I do miss using all my fancy kitchen stuff. I have a contraption that is supposed to allow you to cut your fresh-baked bread into uniform slices, but I can’t tell you the last time I baked fresh bread. But I guess the trade-off is worth it!


Pear-shaped

September 4, 2008

I have all these big huge topics that I want to write about floating around in my head, and for some reason they have paralyzed me from writing about anything else (at all). But, given the comments on my last post about my physique, I thought maybe it was time to address one of them, and if it isn’t a witty and sparkling and insightful commentary, oh well.

Like many women, I have long been plagued with a poor body image. My boobs are too small, my ass is too big, and now pregnancy, child-bearing and breast-feeding have not only magnified those two problems but also given me a small layer of cushiness around my midsection.

When I was 22, I kept a picture of myself at 14 – all knobby knees, bony hips and flat chest – hanging on my refrigerator at grad school in Springfield, Illinois. That was what I aspired to – prepubescent thinness.
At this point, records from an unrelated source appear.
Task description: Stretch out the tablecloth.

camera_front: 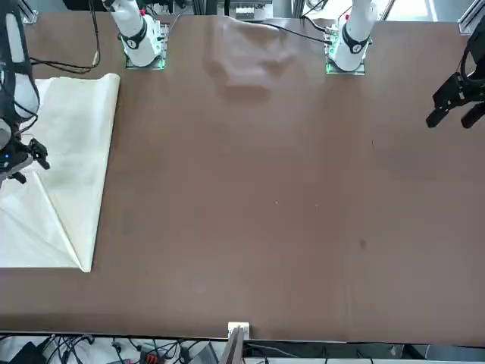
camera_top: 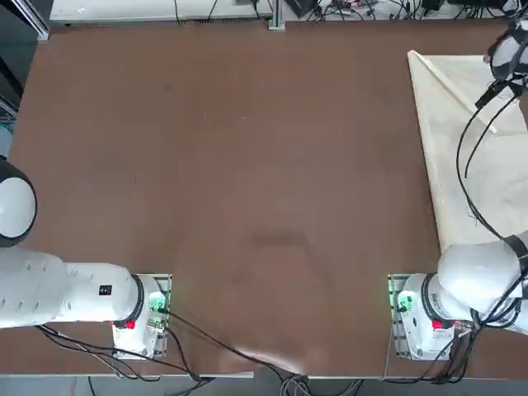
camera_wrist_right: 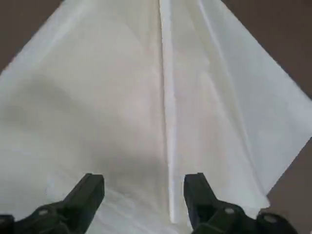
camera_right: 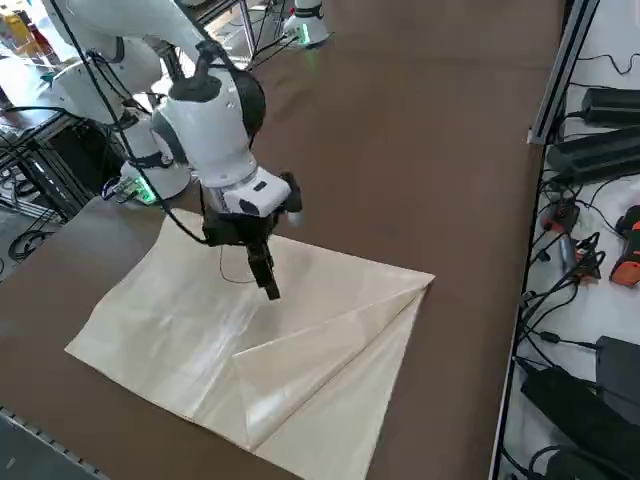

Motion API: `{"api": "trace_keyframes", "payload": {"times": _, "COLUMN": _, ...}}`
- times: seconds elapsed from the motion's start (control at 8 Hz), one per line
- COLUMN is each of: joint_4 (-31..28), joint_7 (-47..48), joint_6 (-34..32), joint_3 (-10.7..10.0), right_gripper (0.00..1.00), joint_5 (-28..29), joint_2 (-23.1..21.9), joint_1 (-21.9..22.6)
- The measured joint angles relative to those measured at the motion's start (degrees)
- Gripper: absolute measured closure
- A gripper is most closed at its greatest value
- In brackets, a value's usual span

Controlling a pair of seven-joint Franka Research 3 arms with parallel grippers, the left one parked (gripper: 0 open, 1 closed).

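While the right tool (camera_wrist_right: 141, 195) hovers spread apart above it | tablecloth (camera_right: 270, 350): thin cream fabric, creased, one corner folded over diagonally | lies at brown bench (camera_top: 247, 181) right edge

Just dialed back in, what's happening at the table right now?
The working right arm has its end effector hanging over the tablecloth, fingers open and gripping nothing. The cloth lies at the robot's right side of the brown table, with one corner folded over in a diagonal flap, so it is not yet stretched out flat.
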Motion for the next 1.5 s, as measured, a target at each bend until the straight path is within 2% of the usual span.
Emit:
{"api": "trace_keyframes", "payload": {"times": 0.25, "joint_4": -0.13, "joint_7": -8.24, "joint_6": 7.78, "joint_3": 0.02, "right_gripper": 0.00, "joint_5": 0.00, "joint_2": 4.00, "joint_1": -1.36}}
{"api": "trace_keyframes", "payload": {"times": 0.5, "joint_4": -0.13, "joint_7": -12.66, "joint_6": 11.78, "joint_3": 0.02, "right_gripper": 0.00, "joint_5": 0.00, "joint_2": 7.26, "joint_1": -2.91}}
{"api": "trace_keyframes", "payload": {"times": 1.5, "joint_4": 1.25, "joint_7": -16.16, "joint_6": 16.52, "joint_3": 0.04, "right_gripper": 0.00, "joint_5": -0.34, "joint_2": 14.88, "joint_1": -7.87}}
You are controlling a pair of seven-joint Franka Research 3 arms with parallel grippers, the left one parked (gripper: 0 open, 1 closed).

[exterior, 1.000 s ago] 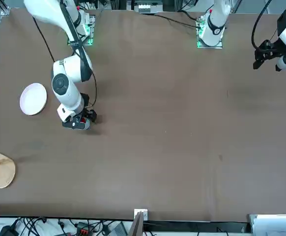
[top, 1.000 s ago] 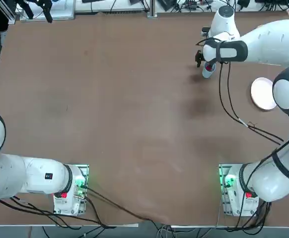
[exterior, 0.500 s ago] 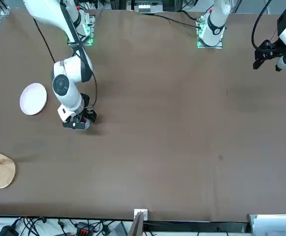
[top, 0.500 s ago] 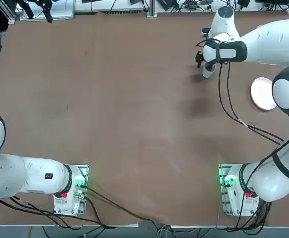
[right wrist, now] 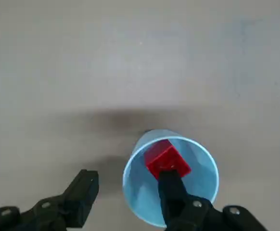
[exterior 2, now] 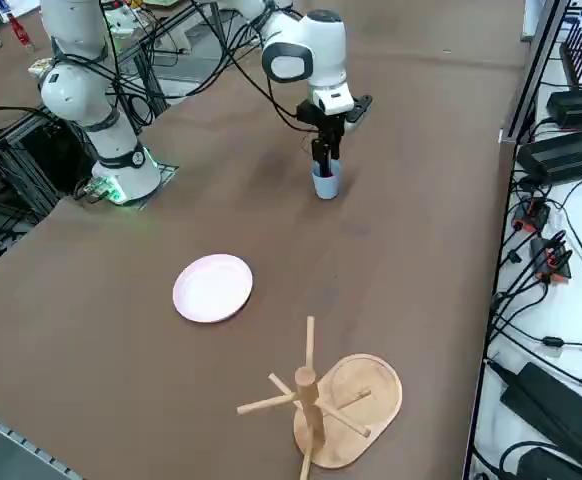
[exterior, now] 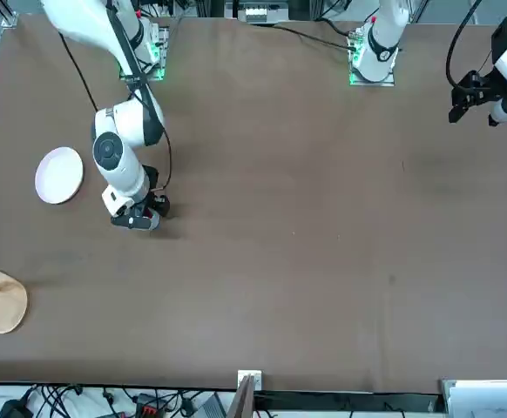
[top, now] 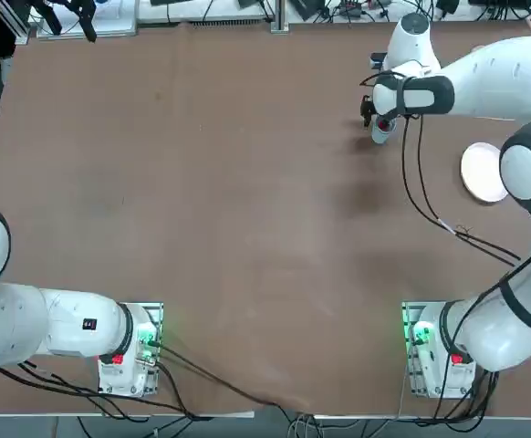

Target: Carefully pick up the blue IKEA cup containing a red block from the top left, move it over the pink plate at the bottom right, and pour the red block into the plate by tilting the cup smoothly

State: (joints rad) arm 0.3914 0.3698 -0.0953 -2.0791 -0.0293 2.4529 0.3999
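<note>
Leftmost of what concerns me is my own claw, the right gripper point(right wrist: 130, 174), over the far right part of the table. My fingers stand apart: one outside the blue cup point(right wrist: 197, 166), the other reaching in over its mouth, so the near wall of a grip lies between them, nothing clamped. Inside leans the red block point(right wrist: 165, 156). I judge the cup light, thin plastic, smooth enough to slip and a little springy; the block should add little weight. I'd take it by one wall just below the rim, firmly without denting. Further right and nearer lies the pale pink plate point(top: 484, 172), and at the far right, the wooden mug tree point(exterior 2: 306, 378).
</note>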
By 29, I had lost that picture, though I do remember the bathing suit (orange, green and blue flowered one-piece). In its place I mentally hung a picture of myself at 21 lying with my college friends on Daytona Beach in a blue two-piece, freshly-pierced navel and kicky short blonde hair. I didn’t catch the irony at that time. I was unhappy with myself at 22, but just 7 years later, that 22-year-old’s body looked pretty good to me.
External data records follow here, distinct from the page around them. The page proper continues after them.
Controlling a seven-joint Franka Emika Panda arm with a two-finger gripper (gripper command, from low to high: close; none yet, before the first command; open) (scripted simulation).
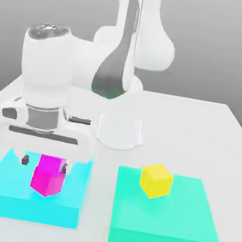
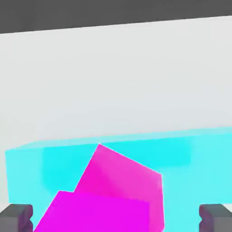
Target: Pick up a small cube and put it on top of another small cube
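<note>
On the exterior view's left, the flat cyan block [image 1: 0, 192] carries both magenta cubes: upper cube [image 1: 51, 165] sits on lower cube [image 1: 46, 184], twisted relative to it, so the stack looks made. Gripper [image 1: 45, 163] straddles the upper cube, jaws spread wide with a fingertip clear on each side; nothing gripped. Judgement: placement done, straight lift is the safe exit. The cyan block has bare surface around the stack. Arm base [image 1: 121, 129] stands behind. Further right, a yellow cube [image 1: 156, 180] rests on the teal block [image 1: 183, 228], well apart.
</note>
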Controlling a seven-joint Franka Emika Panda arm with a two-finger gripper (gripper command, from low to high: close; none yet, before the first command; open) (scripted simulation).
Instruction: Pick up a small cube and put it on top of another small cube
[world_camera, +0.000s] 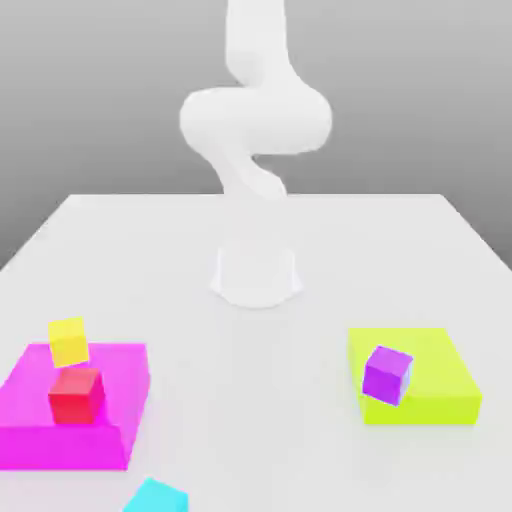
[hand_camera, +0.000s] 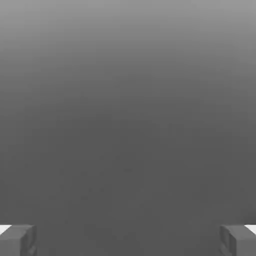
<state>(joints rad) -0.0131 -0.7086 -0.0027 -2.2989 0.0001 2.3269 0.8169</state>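
Nearest the exterior view's camera, the small cyan cube (world_camera: 156, 496) lies on the white table (world_camera: 256, 240), just beside the magenta block (world_camera: 70, 415) carrying red (world_camera: 76, 395) and yellow (world_camera: 69, 342) cubes; a purple cube (world_camera: 387, 374) sits on the lime block (world_camera: 415, 392). From the hand view, the gripper (hand_camera: 128, 240) is spread wide, its fingertips (hand_camera: 17, 240) far apart with nothing between.

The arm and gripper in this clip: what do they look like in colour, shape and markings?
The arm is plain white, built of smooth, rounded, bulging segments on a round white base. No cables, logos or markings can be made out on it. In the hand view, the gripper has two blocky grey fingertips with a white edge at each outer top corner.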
After I put up that picture of myself in the bathing suit earlier this week, I started to wonder: Seven years from now, will my body today look pretty good to me? With its cellulite and stretch marks and just-three-more-pounds-and-I’ll-be-happy-itis? Will I wish, as I do of that 22-year-old body now, that I had appreciated its beauty and wonder when I had it? Will I regret that I wasted so much time worrying about my fleshy parts and not enough time being grateful for the parts that are strong and good and functioning?
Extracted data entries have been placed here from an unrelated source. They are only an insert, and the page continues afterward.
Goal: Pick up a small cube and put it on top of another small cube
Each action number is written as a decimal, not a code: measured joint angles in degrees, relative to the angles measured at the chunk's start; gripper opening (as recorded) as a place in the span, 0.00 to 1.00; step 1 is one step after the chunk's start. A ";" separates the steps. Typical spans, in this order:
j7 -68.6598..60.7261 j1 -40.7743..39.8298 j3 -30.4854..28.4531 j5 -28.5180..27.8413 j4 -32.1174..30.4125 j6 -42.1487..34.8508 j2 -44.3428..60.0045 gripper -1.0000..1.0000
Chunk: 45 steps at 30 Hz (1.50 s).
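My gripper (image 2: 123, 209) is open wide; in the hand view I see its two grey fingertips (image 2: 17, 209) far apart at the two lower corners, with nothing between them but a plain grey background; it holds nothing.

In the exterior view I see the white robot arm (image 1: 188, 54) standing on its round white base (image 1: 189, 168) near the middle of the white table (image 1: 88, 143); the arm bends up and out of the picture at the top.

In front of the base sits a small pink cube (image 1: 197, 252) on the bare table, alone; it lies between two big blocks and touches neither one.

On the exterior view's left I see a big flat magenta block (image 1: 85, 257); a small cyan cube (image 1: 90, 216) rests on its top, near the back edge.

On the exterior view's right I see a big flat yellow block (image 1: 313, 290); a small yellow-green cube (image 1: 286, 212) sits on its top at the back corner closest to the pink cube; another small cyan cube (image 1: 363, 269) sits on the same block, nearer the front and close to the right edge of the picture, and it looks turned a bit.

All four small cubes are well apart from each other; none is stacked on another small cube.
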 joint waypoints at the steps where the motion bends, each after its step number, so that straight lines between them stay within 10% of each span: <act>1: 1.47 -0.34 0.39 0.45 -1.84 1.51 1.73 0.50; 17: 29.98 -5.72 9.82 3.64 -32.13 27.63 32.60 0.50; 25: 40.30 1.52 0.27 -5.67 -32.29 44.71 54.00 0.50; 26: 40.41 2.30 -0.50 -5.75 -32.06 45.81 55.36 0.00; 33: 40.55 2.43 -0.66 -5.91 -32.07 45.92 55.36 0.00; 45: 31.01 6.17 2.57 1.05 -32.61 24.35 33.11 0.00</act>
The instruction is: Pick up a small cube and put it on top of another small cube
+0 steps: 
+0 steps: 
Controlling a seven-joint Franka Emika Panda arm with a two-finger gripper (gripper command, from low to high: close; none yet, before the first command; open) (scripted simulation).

A week before Memorial Day, I started working out regularly. For two months, I didn’t miss a day on the elliptical machine (or, when I travelled, running or some other form of exercise). About a month ago, I started running on days the weather allowed. I wanted a goal, something to work toward, and the 5K on Thanksgiving seemed like as good a target as any.

In less than three weeks, I was running more than a 5K on my regular, every-other-day schedule (I even ran on Saturday morning at my mom’s boat last weekend, much to the shock of my lovely husband. Hell, he’s shocked by the whole damn thing). The numbers on the scale haven’t dropped very much. But I feel good. I feel healthy.

Why isn’t that enough?


How I spent my Labor Day Weekend, photo edition

September 2, 2008
Subtitled: See, I am not afraid to put crazy pictures of myself on the Internet.
Singing along to Tiffany’s “I Think We’re Alone Now” – after not-very-many drinks. Not as many as it looks like I’ve had, anyway. When the song was over, I turned to the DJ and said “AWESOME!” followed by the universal symbol of massive approval – the thumbs up.
Prior to what R will forver refer to as the “Dance Party,” we took a day trip on my parents’ boat. Here, my mom, R and I pause for a picture with Payton, their puggle, standing guard in the back.
R, making her strong face. That strong face was nowhere to be found when we tried to get her to go swimming with Mommy and Daddy. Only tears, woe and utter despair. Grandma’s snuggles were all that would console her.
R and her Daddy very much enjoyed the Dance Party as well. It was very reminiscent of someone’s wedding reception, and R was decked out to the nines with her flowered lei and Scooby Dew shades.
Just before we went home, we took a short cruise on the pontoon boat they just got. R seized the opportunity to nap, therefore thwarting her parents’ attempts to get her to nap on the 3+-hour car ride home.
And oh yeah, I came back to work and got promoted. What do you know. They do notice.